▶ [Goal of the exercise] Transcribe only the lines of the listing below from the one holding "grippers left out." through the one holding "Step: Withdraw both", inclusive, without any change.

▶ [Material provided]

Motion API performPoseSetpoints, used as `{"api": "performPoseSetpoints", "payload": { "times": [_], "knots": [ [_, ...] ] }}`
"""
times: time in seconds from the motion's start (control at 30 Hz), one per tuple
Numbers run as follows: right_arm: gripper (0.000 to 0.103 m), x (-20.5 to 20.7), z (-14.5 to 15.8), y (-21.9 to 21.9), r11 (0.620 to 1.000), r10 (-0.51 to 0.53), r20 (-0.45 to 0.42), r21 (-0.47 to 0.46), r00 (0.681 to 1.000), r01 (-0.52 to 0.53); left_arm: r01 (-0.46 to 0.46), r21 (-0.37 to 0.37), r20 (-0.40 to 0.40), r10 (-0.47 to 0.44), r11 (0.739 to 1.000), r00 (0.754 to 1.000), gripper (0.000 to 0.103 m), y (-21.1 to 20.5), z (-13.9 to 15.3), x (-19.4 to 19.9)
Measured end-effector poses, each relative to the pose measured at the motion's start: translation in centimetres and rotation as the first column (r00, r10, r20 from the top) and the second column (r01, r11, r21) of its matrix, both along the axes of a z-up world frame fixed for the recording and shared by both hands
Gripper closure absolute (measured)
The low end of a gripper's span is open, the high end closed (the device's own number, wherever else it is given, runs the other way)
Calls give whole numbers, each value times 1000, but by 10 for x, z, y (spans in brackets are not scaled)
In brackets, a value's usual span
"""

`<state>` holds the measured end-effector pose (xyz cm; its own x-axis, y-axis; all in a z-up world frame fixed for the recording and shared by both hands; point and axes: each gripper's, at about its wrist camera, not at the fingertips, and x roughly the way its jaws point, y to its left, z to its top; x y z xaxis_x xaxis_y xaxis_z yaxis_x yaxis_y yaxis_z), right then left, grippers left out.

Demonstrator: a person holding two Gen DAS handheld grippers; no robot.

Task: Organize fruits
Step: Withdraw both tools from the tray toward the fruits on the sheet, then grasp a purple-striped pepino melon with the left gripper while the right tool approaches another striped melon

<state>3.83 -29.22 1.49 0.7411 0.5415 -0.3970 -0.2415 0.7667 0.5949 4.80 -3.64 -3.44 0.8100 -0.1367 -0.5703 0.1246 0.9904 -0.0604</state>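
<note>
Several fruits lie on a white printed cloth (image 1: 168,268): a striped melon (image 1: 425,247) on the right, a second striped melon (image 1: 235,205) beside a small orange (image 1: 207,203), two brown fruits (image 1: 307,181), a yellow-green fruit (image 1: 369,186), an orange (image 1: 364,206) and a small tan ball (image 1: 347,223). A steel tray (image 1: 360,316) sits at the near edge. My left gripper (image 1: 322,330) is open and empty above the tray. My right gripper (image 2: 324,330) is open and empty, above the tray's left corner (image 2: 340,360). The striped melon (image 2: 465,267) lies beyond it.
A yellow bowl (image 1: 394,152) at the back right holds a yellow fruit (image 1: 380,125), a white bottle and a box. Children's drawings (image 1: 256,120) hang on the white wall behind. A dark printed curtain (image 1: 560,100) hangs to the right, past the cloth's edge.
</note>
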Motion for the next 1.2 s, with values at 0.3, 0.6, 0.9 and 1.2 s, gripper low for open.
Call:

▶ [Response]
`<state>` holds the measured end-effector pose (xyz cm; its own x-axis, y-axis; all in a z-up world frame fixed for the recording and shared by both hands; point and axes: each gripper's, at about its wrist camera, not at the fingertips, and x roughly the way its jaws point, y to its left, z to its top; x y z xaxis_x xaxis_y xaxis_z yaxis_x yaxis_y yaxis_z), right then left, grippers left out.

Demonstrator: a person holding two Gen DAS handheld grippers; no robot.

Task: Organize fruits
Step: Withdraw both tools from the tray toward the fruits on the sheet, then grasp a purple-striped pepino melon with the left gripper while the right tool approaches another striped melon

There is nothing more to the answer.